→ **PROMPT**
Where a line of the data below has the string "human", copy that line.
━━ GIVEN DATA
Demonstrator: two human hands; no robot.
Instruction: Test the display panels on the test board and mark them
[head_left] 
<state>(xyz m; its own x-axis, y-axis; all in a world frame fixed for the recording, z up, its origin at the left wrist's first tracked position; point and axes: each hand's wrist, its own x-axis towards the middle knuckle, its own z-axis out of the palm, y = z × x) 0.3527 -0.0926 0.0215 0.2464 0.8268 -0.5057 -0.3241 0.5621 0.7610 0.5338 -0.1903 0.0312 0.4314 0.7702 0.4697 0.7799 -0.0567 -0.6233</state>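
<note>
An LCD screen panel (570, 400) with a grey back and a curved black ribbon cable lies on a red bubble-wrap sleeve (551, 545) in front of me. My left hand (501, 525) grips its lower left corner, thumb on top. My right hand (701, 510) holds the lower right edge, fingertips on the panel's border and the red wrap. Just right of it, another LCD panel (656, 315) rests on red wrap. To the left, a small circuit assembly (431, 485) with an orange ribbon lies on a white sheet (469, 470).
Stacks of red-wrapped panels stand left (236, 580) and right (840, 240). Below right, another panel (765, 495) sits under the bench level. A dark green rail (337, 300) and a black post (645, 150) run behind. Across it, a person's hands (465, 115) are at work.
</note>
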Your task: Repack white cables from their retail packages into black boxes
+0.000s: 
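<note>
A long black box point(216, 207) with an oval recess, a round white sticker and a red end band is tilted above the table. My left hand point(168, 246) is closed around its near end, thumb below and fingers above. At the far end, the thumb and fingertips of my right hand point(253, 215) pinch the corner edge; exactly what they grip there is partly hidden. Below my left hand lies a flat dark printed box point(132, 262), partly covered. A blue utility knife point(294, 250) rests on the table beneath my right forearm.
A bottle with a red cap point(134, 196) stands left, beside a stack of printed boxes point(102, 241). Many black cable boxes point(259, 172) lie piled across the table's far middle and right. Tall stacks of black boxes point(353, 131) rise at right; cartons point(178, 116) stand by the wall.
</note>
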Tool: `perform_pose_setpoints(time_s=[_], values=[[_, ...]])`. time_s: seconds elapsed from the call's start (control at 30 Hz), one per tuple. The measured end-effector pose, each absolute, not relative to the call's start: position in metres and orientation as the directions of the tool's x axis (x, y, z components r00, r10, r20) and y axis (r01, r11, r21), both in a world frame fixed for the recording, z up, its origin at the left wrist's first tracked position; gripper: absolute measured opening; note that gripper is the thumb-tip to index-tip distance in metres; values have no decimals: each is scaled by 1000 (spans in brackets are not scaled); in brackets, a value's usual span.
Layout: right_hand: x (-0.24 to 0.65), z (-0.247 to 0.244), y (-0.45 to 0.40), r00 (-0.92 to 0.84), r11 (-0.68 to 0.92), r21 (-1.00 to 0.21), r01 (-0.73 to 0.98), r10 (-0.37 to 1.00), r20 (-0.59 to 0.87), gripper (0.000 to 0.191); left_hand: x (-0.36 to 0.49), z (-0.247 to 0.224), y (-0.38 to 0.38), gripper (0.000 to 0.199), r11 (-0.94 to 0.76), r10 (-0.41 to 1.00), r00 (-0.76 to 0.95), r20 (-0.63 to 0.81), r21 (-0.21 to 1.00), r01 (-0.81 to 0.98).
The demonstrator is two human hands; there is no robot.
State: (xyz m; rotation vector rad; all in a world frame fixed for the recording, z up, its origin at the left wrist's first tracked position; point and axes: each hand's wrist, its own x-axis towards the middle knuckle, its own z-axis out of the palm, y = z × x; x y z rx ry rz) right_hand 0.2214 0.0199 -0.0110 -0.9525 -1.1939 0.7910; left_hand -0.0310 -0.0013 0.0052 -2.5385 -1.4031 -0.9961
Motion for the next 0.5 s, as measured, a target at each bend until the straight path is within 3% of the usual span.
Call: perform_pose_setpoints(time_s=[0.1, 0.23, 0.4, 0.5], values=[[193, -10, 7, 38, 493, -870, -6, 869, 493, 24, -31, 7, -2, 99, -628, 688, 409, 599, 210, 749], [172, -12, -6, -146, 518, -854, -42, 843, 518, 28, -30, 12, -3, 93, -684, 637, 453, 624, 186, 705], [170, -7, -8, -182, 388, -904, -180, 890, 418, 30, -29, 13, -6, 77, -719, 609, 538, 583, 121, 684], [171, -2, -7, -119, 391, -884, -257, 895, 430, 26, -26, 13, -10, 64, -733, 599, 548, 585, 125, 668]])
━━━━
→ **RESPONSE AREA**
Demonstrator: two human hands; no robot.
The demonstrator is two human hands; there is no robot.

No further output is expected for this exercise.